La decisione ha immediatamente allarmato le istituzioni locali, che parlano di “fatto di estrema gravità”, non accettabile come semplice imprevisto tecnico.
Il presidente della Provincia, Fabio Manica, e il sindaco di Crotone, Vincenzo Voce, hanno diffuso una nota congiunta in cui ribadiscono la necessità di garantire la sicurezza del territorio e tutelare la salute dei cittadini.
Le motivazioni di Eni Rewind
Secondo la società, la sospensione è dovuta a una criticità logistica insuperabile: non sarebbero disponibili impianti autorizzati in Italia o all’estero per lo smaltimento del Tenorm. Nonostante ciò, Eni ha assicurato che le attività nella zona Gessi e i lavori di monitoraggio ambientale continueranno, mentre la commissione richiesta al Prefetto valuterà le opzioni operative.

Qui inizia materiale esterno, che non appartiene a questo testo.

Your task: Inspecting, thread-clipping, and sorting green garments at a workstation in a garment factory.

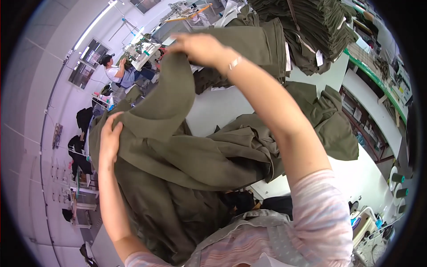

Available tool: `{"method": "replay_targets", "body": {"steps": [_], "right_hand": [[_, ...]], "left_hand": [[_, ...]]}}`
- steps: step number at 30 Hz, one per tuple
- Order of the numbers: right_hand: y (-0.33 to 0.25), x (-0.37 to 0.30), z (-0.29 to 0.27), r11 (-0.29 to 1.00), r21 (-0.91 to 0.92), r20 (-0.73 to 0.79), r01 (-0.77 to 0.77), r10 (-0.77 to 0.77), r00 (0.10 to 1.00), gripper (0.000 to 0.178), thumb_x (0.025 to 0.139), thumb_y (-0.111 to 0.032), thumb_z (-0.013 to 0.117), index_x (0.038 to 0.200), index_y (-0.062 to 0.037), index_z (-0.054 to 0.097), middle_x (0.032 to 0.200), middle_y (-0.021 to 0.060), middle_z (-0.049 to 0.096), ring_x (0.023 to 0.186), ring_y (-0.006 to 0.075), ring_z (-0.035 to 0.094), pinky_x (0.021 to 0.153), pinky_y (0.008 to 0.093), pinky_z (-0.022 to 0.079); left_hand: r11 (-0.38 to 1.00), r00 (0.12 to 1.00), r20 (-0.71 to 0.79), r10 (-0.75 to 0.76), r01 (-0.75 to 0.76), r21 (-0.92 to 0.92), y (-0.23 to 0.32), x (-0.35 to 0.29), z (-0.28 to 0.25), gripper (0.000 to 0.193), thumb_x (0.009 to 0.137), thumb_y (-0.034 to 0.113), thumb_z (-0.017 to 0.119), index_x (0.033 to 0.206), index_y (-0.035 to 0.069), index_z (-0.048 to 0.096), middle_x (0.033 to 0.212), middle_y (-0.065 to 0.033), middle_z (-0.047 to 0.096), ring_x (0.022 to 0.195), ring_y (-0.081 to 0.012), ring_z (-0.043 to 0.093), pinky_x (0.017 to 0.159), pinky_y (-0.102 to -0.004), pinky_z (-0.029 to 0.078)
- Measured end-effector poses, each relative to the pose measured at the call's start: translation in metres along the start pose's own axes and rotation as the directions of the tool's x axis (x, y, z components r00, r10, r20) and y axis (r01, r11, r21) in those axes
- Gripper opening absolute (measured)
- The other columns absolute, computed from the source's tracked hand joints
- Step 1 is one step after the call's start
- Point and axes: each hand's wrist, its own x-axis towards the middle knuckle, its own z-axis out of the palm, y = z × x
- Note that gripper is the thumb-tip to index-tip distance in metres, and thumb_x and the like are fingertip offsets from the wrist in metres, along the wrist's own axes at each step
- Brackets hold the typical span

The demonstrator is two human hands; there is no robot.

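A large piece of olive-green cloth [175,158] drapes across my front, over the white table and down toward my lap. High at the far side, my right hand [202,50] pinches one edge of it, and a curved flap hangs from the fingers. My left hand [109,140] grips the same cloth at its left side, thumb and fingers closed on it. Between the two hands the cloth sweeps up in a fold. Bunched folds of olive cloth lie under my right forearm, and another crumpled olive piece [331,127] rests to the right of it.
The white table [218,109] bears flat folded olive cloth [253,46] and a tall stack of olive pieces [307,26] at the far right. Thread cones [401,192] stand at the right edge. Beyond, a green-edged table [378,82] runs along. Far left, another person [116,73] sits by a sewing machine [143,51].
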Motion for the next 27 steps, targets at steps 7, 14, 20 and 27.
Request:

Le richieste di Comune e Provincia
Manica e Voce hanno chiesto con fermezza che non ci siano ulteriori rinvii. Le istituzioni respingono ogni possibilità di smaltimento in loco o permanenza dei materiali contaminati, sospettando che lo stop possa nascondere la volontà di evitare il costoso soil mixing previsto sui 360.000 metri cubi di terreno.
“È chiaro che non esistono alternative al trasferimento dei rifiuti fuori regione. Se non si trovano impianti esteri, Eni Rewind o Edison devono garantire la costruzione o l’autorizzazione di nuove strutture adeguate”, sottolineano gli amministratori.

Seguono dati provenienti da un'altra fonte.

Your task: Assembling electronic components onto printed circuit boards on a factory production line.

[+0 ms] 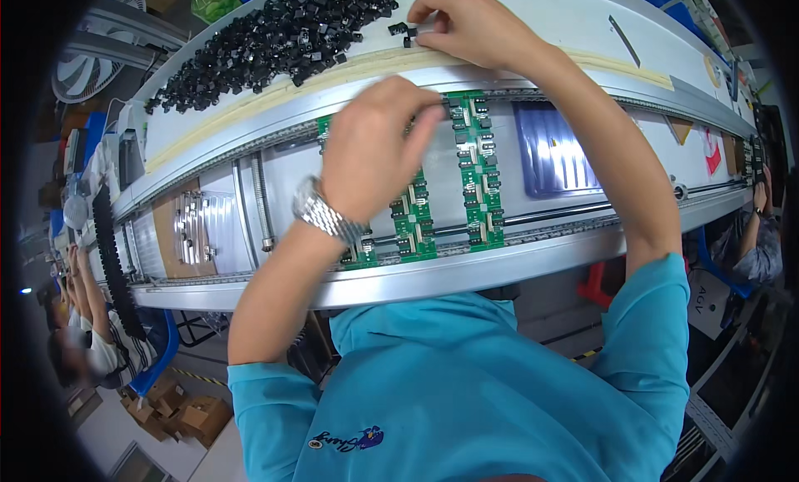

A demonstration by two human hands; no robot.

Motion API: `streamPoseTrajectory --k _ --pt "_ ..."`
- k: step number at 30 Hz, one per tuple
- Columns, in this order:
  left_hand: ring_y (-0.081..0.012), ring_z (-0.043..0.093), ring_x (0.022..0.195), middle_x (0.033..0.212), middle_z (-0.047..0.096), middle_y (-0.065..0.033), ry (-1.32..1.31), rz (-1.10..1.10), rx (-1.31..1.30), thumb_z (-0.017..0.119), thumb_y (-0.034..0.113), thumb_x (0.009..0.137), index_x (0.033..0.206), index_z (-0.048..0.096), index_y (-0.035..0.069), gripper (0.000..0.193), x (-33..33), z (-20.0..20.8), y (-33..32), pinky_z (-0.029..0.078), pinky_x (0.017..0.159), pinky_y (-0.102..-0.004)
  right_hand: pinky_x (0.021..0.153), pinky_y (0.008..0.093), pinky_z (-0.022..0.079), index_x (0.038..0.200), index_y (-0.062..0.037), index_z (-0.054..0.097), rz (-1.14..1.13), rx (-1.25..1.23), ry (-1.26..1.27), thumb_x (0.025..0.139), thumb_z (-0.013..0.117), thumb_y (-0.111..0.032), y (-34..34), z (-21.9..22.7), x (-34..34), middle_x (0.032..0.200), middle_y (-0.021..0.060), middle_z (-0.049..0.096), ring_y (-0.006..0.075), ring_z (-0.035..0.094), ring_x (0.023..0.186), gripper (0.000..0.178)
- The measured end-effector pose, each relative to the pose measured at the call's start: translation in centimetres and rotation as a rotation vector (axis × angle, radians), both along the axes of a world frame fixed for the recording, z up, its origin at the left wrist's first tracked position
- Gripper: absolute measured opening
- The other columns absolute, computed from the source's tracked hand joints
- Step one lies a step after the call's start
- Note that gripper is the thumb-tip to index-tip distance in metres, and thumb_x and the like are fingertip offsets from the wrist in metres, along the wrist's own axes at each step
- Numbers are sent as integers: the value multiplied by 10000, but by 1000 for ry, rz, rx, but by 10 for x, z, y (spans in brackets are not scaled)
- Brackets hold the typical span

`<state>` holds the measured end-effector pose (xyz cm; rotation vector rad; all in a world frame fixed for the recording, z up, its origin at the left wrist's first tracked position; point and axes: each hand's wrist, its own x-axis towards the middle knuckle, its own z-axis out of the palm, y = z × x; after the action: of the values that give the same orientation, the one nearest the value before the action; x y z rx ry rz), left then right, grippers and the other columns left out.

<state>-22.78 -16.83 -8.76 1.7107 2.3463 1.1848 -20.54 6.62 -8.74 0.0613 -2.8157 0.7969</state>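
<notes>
My left hand [374, 149], with a metal-band watch [325, 211] at its wrist, is over the green circuit boards [480, 182] on the conveyor. It is slightly blurred. Its thumb and forefinger come together beside the top of one board, and what they pinch is too small to make out. Farther off, my right hand [474, 28] reaches across the rail to the white surface. Its thumb and forefinger close around a small black electronic component [409, 34] among a few loose ones. Black parts line the boards, and my left hand hides part of them.
A large heap of black components [275, 41] covers the far left of the white ledge [533, 24]. A yellowish strip [374, 64] runs along it. Purple-tinted plastic trays [553, 153] lie right of the boards. The metal front rail [533, 261] borders my side. Other people sit at both ends.
</notes>
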Motion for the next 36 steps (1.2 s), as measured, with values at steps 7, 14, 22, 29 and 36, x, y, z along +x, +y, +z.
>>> streamPoseTrajectory --k 7,14,22,29,36 --pt "-254 658 692 906 721 -82 337 115 -19 733 59 837 1039 764 33 207 -71 -8 42 555 688 -335 712 317 558 1103 11 743 -19 -141 2 908 665 -110 13 -4 14 897 117 758 211 689 765 243" --pt "-230 622 710 873 669 -113 270 106 -411 686 -1 836 866 691 -12 32 -71 -3 58 518 660 -308 701 270 537 1036 20 758 -279 -1035 -107 927 693 -90 -5 -1 111 907 96 729 169 637 735 168" --pt "-196 561 676 843 632 -96 -227 37 -143 672 -15 842 877 666 -13 35 -11 33 15 477 631 -272 726 247 580 986 41 732 -101 -1139 -258 956 658 -60 -13 -9 192 963 143 700 166 702 841 129" --pt "-132 612 680 970 737 -25 -475 -167 -88 747 -14 826 1080 760 30 259 25 0 -21 499 650 -225 709 245 585 973 30 715 -210 -1324 -409 899 657 36 -35 -12 209 1028 167 684 180 701 810 95" --pt "-249 621 699 897 679 -55 -35 -194 -107 735 -14 794 980 746 28 191 45 -6 -20 527 669 -334 727 250 593 971 19 697 -173 -1262 -296 822 656 140 -43 -21 213 1034 158 670 192 705 813 197"
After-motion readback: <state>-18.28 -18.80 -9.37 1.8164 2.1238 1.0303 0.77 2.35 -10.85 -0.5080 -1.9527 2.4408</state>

Viene inoltre messa in discussione la definizione di “nuova scoperta”, che potrebbe indicare caratterizzazioni incomplete o errate del sito.
L’intervento della Cisl
“Il fermo delle operazioni di bonifica nella ex Pertusola di Crotone, a causa del rinvenimento di materiali radioattivi, richiede una riflessione seria e condivisa”, afferma Daniele Gualtieri, segretario generale della Cisl Magna Grecia.
Secondo Gualtieri, la situazione è “complessa e delicata, con effetti sulla salute dei cittadini e sul futuro del territorio”. Per questo è urgente istituire un tavolo interistituzionale con istituzioni, enti, parti sociali e associazioni.
“Le operazioni di bonifica sono vitali e non rinviabili”, sottolinea, “e devono garantire sicurezza e tutela ambientale, restituendo dignità al territorio e creando condizioni per sviluppo e occupazione”.
L’appello finale è a unità, dialogo e responsabilità, senza strumentalizzazioni politiche, per mettere al centro il bene comune e la salute dei cittadini.